## Problem
Make an exact copy of all the data, pictures excluded.

Segment Start: Given information

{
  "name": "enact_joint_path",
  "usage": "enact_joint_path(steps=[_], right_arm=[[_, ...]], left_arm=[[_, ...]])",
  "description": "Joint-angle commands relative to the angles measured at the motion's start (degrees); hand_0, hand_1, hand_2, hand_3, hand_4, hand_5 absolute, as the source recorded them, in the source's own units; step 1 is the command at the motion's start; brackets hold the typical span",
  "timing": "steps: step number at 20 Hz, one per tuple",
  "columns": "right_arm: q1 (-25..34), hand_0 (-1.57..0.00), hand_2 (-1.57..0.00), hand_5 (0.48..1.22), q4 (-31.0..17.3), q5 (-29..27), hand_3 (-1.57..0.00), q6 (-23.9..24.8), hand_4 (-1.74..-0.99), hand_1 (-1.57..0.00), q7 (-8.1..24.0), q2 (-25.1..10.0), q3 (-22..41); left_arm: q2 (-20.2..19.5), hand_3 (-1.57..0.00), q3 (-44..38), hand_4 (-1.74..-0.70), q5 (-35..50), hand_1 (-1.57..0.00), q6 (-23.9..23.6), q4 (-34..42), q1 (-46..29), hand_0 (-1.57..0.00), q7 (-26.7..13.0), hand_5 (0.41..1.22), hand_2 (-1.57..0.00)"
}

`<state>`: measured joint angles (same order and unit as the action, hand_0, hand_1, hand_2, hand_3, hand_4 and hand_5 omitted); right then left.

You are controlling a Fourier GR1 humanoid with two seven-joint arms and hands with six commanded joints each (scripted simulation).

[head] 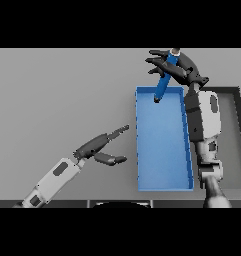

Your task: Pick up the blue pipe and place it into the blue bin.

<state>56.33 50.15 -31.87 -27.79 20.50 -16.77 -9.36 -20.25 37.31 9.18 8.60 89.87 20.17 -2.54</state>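
Note:
The blue pipe point(164, 80) hangs tilted above the far end of the blue bin point(142, 150), its lower tip just over the bin's back rim. My right hand point(181, 67) holds it near its upper end, thumb and fingers partly spread around it. The right arm reaches up along the bin's right side. My left hand point(99, 146) rests open over the table to the left of the bin, fingers straight and pointing toward the bin.
A dark-rimmed grey tray point(237, 130) lies to the right of the bin, partly hidden behind my right forearm. The grey table point(57, 95) stretches to the left and far side.

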Motion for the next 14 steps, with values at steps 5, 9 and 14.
enact_joint_path(steps=[5, 9, 14], right_arm=[[-7.42, -1.57, -1.57, 1.221, 0.65, 4.09, -1.57, 5.69, -1.499, -1.57, 6.12, 0.78, 0.21], [-13.13, -1.57, -1.57, 1.221, 3.03, 7.75, -1.18, 6.62, -1.569, -1.57, 10.57, 1.67, 2.84], [-17.07, -1.57, -1.57, 1.199, 2.55, 10.29, -1.01, 8.70, -1.583, -1.57, 14.44, 1.56, 7.79]], left_arm=[[0.50, 0.00, 0.41, -0.83, -0.35, 0.00, -0.13, -0.21, 0.00, 0.00, -0.94, 0.470, 0.00], [0.07, 0.00, 0.19, -0.83, -0.04, 0.00, 0.33, -0.15, 0.12, 0.00, -0.54, 0.471, 0.00], [0.42, 0.00, 0.76, -0.83, -0.55, 0.00, -0.30, 0.63, -0.76, 0.00, -0.49, 0.474, 0.00]])
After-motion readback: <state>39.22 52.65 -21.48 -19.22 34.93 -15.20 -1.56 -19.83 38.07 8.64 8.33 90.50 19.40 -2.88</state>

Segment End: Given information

## Expected output
{
  "name": "enact_joint_path",
  "usage": "enact_joint_path(steps=[_], right_arm=[[_, ...]], left_arm=[[_, ...]])",
  "description": "Joint-angle commands relative to the angles measured at the motion's start (degrees); hand_0, hand_1, hand_2, hand_3, hand_4, hand_5 absolute, as the source recorded them, in the source's own units; step 1 is the command at the motion's start; brackets hold the typical span",
  "timing": "steps: step number at 20 Hz, one per tuple",
  "columns": "right_arm: q1 (-25..34), hand_0 (-1.57..0.00), hand_2 (-1.57..0.00), hand_5 (0.48..1.22), q4 (-31.0..17.3), q5 (-29..27), hand_3 (-1.57..0.00), q6 (-23.9..24.8), hand_4 (-1.74..-0.99), hand_1 (-1.57..0.00), q7 (-8.1..24.0), q2 (-25.1..10.0), q3 (-22..41); left_arm: q2 (-20.2..19.5), hand_3 (-1.57..0.00), q3 (-44..38), hand_4 (-1.74..-0.70), q5 (-35..50), hand_1 (-1.57..0.00), q6 (-23.9..23.6), q4 (-34..42), q1 (-46..29), hand_0 (-1.57..0.00), q7 (-26.7..13.0), hand_5 (0.41..1.22), hand_2 (-1.57..0.00)"
}

`<state>`: measured joint angles (same order and unit as the action, hand_0, hand_1, hand_2, hand_3, hand_4 and hand_5 omitted); right then left.

You are controlling a Fourier GR1 humanoid with two seven-joint arms and hands with six commanded joints each (scripted simulation).

[head] 

Your task: Pick up the blue pipe and place it into the blue bin.

<state>56.33 50.15 -31.87 -27.79 20.50 -16.77 -9.36 -20.25 37.31 9.18 8.60 89.87 20.17 -2.54</state>
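Note:
The blue pipe point(164, 80) hangs tilted above the far end of the blue bin point(142, 150), its lower tip just over the bin's back rim. My right hand point(181, 67) holds it near its upper end, thumb and fingers partly spread around it. The right arm reaches up along the bin's right side. My left hand point(99, 146) rests open over the table to the left of the bin, fingers straight and pointing toward the bin.
A dark-rimmed grey tray point(237, 130) lies to the right of the bin, partly hidden behind my right forearm. The grey table point(57, 95) stretches to the left and far side.
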
Motion for the next 14 steps, with values at steps 5, 9 and 14.
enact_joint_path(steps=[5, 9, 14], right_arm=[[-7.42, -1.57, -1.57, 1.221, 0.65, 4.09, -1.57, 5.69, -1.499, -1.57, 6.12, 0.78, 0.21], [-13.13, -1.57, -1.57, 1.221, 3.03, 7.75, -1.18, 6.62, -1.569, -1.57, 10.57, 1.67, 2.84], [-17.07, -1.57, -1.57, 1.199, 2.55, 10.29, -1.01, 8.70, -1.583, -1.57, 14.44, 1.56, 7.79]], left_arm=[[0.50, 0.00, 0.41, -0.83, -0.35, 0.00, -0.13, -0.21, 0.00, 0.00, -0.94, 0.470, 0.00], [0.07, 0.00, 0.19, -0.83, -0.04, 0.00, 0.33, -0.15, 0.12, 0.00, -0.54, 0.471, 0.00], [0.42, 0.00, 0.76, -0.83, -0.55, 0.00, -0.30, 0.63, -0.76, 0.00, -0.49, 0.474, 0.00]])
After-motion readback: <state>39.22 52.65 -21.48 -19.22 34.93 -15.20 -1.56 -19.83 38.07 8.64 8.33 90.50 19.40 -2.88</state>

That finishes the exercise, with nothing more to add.